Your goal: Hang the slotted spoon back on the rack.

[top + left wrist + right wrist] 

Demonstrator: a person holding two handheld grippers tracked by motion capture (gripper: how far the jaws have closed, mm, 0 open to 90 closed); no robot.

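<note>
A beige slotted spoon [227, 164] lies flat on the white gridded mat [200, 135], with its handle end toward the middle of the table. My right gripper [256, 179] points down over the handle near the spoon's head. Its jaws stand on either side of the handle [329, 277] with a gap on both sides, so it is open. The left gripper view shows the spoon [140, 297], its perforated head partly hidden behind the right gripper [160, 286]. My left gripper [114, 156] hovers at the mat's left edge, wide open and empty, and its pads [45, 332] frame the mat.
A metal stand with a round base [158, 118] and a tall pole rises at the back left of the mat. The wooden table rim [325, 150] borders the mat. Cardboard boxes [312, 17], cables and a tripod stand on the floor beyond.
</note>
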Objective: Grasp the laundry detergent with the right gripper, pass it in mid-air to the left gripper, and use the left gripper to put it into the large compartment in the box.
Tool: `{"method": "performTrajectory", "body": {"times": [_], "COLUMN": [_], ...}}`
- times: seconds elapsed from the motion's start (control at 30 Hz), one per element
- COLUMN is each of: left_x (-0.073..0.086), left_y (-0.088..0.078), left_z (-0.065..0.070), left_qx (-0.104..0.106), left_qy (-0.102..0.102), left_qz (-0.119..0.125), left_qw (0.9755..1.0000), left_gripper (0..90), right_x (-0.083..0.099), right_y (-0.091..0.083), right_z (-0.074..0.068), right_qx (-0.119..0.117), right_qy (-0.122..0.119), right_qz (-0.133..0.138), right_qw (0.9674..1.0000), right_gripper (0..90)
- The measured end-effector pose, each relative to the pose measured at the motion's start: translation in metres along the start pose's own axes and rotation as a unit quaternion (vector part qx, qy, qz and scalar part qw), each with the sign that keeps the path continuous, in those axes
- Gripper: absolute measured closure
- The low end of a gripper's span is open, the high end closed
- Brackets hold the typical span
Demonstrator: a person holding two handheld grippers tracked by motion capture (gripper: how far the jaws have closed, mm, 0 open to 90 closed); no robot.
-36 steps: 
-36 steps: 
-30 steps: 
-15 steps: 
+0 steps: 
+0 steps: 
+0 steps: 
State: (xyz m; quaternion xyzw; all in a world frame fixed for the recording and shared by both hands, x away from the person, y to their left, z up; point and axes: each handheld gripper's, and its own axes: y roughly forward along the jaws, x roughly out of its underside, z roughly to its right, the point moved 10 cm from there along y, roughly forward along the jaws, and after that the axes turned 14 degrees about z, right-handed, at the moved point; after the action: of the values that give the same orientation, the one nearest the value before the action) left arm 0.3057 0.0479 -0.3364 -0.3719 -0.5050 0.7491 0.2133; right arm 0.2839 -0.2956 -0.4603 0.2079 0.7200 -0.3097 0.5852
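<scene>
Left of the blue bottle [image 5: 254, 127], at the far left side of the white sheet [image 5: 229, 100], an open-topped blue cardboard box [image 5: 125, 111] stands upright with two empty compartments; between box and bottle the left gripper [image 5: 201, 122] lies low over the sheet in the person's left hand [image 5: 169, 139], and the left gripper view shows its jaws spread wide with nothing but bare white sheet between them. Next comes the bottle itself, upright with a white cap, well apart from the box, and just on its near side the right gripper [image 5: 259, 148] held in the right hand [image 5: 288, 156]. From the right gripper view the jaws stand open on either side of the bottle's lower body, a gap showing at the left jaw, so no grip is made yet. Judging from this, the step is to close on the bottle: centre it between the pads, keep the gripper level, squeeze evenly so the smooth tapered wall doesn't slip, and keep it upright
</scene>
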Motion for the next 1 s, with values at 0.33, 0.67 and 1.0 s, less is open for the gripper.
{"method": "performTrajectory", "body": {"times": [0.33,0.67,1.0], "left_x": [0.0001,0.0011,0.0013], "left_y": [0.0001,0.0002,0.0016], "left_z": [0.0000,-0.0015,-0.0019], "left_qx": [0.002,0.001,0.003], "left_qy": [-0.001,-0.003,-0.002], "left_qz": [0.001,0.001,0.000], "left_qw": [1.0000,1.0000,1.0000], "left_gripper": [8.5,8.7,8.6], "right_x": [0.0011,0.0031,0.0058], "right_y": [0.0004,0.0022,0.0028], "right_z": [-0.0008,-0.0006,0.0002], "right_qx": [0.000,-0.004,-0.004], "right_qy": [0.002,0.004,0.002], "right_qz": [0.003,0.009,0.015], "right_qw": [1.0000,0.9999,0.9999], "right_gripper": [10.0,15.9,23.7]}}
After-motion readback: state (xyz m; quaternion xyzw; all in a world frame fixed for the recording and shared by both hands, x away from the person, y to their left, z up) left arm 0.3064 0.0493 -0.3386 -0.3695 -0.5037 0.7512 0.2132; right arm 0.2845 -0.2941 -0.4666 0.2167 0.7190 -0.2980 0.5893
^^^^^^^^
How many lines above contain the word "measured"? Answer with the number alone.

2